George Bernard Shaw (1856-1950)

A mind of the calibre of mine cannot derive its nutriment from cows.
George Bernard Shaw (1856-1950)

In relation to [animals], all people are Nazis; for the animals, it is an eternal Treblinka.”  Also, in The Penitent the protagonist says “when it comes to animals, every man is a Nazi.
— Isaac Bashevis Singer (1902-1991). Received the Nobel Prize in Literature in 1978.

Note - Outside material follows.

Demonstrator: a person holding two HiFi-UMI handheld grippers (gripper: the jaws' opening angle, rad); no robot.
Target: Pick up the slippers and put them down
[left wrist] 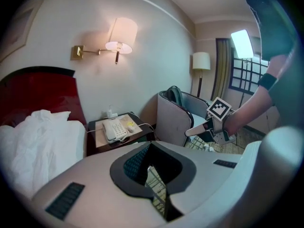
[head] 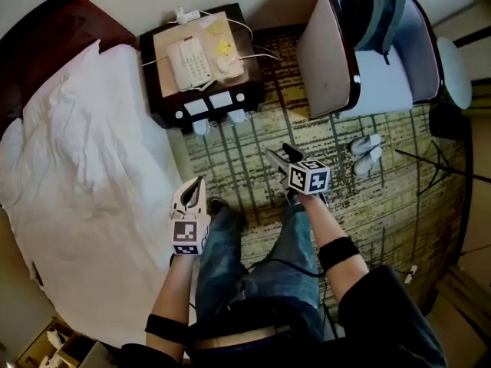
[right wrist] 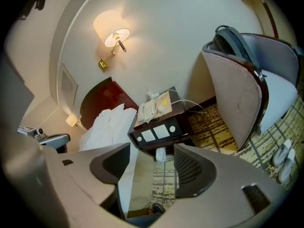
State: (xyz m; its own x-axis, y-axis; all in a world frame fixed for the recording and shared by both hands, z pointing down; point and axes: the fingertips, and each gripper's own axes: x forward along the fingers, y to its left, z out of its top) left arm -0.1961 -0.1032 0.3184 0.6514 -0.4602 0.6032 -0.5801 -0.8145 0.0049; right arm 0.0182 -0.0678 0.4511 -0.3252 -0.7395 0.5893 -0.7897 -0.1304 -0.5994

What I think about vivisection is that if people admit that they have the right to take or endanger the life of living beings for the benefit of many, there will be no limit for their cruelty.
Leo Tolstoy (1828-1920)

A man can live and be healthy without killing animals for food; therefore, if he eats meat, he participates in taking animal life merely for the sake of his appetite. And to act so is immoral.
Leo Tolstoy (1828-1920)

As long as there are slaughterhouses, there will be battlefields.
Leo Tolstoy (1828-1920)

How can we hope that peace and prosperity will reign on Earth, if our bodies are living tombs, in which murdered animals are buried?
Leo Tolstoy (1828-1920)

Everyone thinks of changing the world, but no one thinks of changing himself.
Leo Tolstoy (1828-1920)

Don’t be disturbed, when upon refusing to eat meat, all of your loved ones begin to attack, judge, mock you. If eating meat was an indifferent act, meat-eaters would not be attacking vegetarianism; they are annoyed because in our time they are already aware of their sin, but still cannot free themselves of it.